Graphic by Emily Forgash. Map used with permission from Clker-Free-Vector-Images/Pixabay. Electoral vote information from the New York Times.
President-elect Joe Biden will become the 46th president of the U.S. Pennsylvania’s 20 electoral votes swung in his favor midday Nov. 7, propelling him above 270.
After a drawn-out counting process in many states, Biden’s birth state will carry him to the presidency on the very day he was elected to the Senate 48 years ago.
The result also means the U.S. will see its first ever female vice president in Kamala Harris; one of the many details that Max van Zyl (’21) said makes this election historical.
“America as a whole, as a country, its values are hard to define because it’s obviously become such a divided place,” he said. “But it does say something about what the country is trying to stand for when you have a Black woman as the vice president.”
Echoing van Zyl’s point, Ily Brigui (’22) said Harris’ victory is emblematic of social change.
“It’s a sign of progress in our society, that in the United States a person of color, a woman can rise through the ranks of society and become vice president,” he said.
Immediately after the projection was made by various media outlets, van Zyl said he was “feeling like it’s a good day for democracy, good day for America and a good day for the world.”
Van Zyl went on to describe the feeling as “relief for the future as well, like not having to, at least starting in 2021, wake up to Trump’s idiocy and craziness.”
With somewhat of a different outlook, Brigui said he is disappointed that Republicans will not control the executive branch.
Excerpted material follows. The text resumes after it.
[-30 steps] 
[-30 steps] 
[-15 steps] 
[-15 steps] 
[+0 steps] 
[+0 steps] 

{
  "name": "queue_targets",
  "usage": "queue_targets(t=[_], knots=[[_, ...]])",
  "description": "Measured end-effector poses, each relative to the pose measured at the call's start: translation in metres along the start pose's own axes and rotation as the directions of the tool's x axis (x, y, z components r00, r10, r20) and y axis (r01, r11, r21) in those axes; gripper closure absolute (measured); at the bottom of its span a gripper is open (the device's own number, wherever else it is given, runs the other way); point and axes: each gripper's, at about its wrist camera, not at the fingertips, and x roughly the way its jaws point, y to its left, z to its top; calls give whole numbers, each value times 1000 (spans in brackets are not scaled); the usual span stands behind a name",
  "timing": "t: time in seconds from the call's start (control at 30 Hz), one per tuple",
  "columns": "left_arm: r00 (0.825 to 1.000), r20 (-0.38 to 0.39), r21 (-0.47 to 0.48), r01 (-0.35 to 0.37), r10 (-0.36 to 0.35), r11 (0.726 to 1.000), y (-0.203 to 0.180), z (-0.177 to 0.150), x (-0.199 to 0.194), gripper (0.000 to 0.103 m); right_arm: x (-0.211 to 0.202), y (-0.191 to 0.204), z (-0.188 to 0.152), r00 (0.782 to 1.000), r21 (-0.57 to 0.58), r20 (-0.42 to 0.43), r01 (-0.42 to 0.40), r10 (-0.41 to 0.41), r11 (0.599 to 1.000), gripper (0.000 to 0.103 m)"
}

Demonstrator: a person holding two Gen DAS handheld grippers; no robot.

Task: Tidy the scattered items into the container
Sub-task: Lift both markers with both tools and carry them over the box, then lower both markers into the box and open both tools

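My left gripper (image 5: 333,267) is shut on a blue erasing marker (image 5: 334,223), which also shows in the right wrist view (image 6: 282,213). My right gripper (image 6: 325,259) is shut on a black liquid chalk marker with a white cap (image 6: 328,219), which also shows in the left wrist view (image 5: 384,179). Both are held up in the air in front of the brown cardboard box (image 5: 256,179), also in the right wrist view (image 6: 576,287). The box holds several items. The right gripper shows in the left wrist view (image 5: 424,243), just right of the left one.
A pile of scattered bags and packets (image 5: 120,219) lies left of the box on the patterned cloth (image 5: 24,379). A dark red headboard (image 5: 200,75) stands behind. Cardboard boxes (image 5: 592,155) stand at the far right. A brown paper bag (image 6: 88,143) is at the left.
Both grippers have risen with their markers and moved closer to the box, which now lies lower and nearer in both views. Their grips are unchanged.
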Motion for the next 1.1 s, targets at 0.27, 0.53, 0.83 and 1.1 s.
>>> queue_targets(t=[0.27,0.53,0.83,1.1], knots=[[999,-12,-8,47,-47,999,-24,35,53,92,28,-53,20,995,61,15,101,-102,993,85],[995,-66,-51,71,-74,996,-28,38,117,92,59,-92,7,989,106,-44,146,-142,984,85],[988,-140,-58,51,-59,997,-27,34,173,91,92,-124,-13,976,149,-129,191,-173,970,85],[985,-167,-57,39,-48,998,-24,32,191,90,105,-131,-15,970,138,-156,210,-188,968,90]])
He said he opposes much of President Donald Trump’s character, but appreciates his policy positions.
Brigui said that the fact that Republicans look likely to maintain their majority in the Senate provides him some solace, as conservative values will still have a voice in U.S. government.
While he supported Trump throughout the campaign, Brigui said that he will always be optimistic for whoever becomes the president of the United States.
“Whether you’re Republican, you’re a Democrat, you know, you should hope that the president of the United States does well for the sake of the United States,” he said.
Furthermore, Selma Hansen (’23) said that despite being “so relieved that Biden has won,” Trump’s division of the nation over the past four years may prevent Biden from tackling pressing issues such as COVID-19 and climate change.
“My concern is that like, Biden’s effectiveness is going to be blocked because of how polarized the country is, and like things that are not bipartisan,” she said.
Yet, both Brigui and van Zyl said they hope Biden is able to ease the deep divide present in the U.S.’ political and social landscapes. Van Zyl said that if Biden has one goal for these next four years, it will be to heal the nation.
However, Hansen said that polarization in the U.S. is too severe for Biden to resolve.
“I feel like a lot of damage has already been done,” she said.
Trump’s conduct over the past few days has been a point of contention. Trump, claiming widespread voter fraud and initiating legal challenges in various states, has said he will not concede the race until such processes play out. Van Zyl said he sees these suits as unlikely to have much influence.
“Not only is there not enough evidence of these things actually going on, but also … the little evidence that there is, it’s just not enough numerically,” he said. “Maybe they can show 100 votes, you know, but Biden’s lead in these places is like 10,000 votes.”
Brigui said now that the election is complete, he wants Trump to respectfully concede the election, citing 2008 Republican nominee John McCain’s concession speech as an example of how the loser should behave.
“I hope the Republicans pick themselves up and stop whining,” he said. “I hope Trump can see this like an adult and does the mature thing, but I don’t think he will sadly.”
Furthermore, Brigui said it feels like we are living through a critical moment.
“This will be an election which, in one or two generations, they study in AP U.S. History,” he said.
*Emily Forgash contributed to reporting.